Mais nombreux sont encore les pays dénués des structures de gouvernance environnementale ainsi que des capacités institutionnelles et en matière de coordination nécessaires pour atteindre cet objectif intersectoriel ambitieux. Il est par ailleurs difficile de suivre les activités et de veiller à leur durabilité lorsque leurs effets bénéfiques ne se manifestent qu’après de longues années.

Un autre défi de taille concerne les financements. Au total, 1,8 milliard d’USD ont été affectés à la Grande Muraille verte entre 2010 et 2019. Mais les objectifs de restauration des terres ne pourront être atteints que grâce à un investissement supplémentaire compris entre 3,6 et 4,3 milliards d’USD d’ici 2030.

Les dirigeants africains et leurs homologues du monde entier s’accordent à dire qu’il est temps de créer une nouvelle dynamique.

Le FIDA et la Grande Muraille verte

En 2021, le FIDA annonçait le lancement d’un programme-cadre en partenariat avec le Fonds vert pour le climat, l’UNCCD (qui accueille le Secrétariat de l’Accélérateur de la Grande Muraille verte et l’Agence de la Grande Muraille verte) et tous les partenaires historiques et pays membres de l’initiative GMV. Ce programme aidera les pays à mettre en œuvre les approches porteuses des transformations nécessaires à la restauration des terres, des sols et de la production agricole, tout en favorisant l’accès aux marchés et en améliorant la nutrition.

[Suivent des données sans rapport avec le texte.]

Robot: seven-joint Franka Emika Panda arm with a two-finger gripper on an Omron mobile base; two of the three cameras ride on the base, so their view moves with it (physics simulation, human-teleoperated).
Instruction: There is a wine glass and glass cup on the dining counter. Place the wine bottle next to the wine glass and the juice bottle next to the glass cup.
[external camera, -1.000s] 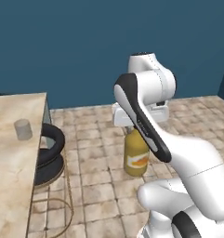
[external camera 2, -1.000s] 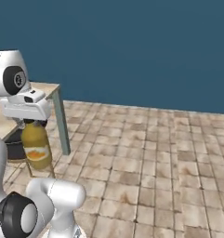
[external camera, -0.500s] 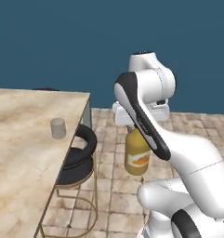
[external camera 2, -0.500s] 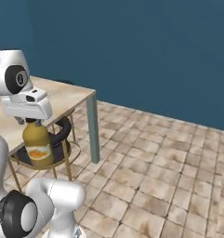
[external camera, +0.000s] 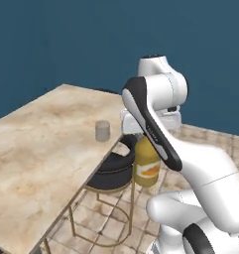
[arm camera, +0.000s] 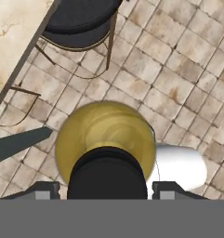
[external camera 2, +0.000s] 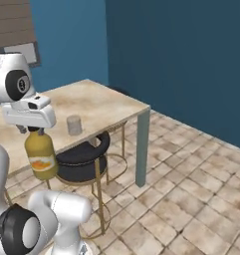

Les premières initiatives menées au titre de ce programme sont actuellement en train de démarrer. IGREENFIN, par exemple, a débloqué 216 millions d’USD pour favoriser l’accès aux crédits pour des investissements agricoles verts. Le Programme de gestion intégrée des risques climatiques en Afrique investit quant à lui 143 millions d’USD pour restaurer les terres dégradées, mettre en place des systèmes d’information climatique et donner accès aux assurances vertes dans sept pays.

Bien que le FIDA soit un partenaire relativement nouveau de l’initiative GMV, nous œuvrons en faveur de la gestion durable des terres dans le Sahel depuis des années. Fin 2021, notre portefeuille d’investissements dans les pays de la GMV s’élevait à 2,8 milliards d’USD. Le FIDA pilote également le Programme pour des systèmes alimentaires résilients financé par le FEM, qui a restauré près d’un demi-million d’hectares de terres dégradées dans 12 pays d’Afrique subsaharienne depuis 2017.

Si nous parvenons à tracer cette ligne verte, ses bénéfices se feront sentir dans l’ensemble du Sahel, et partout dans le monde. La GMV permettra de faire renaître des écosystèmes uniques, d’emprisonner le carbone et d’écarter les menaces pesant sur les moyens d’existence et la sécurité alimentaire de plus de 135 millions de personnes. Elle permettra peut-être aussi de calmer les tensions portant sur les ressources rares, une considération importante, la région du Sahel étant sujette aux conflits. Enfin, elle procurera des moyens d’existence décents sur place à des personnes qui n’auraient autrement pas forcément eu d’autre choix que de migrer.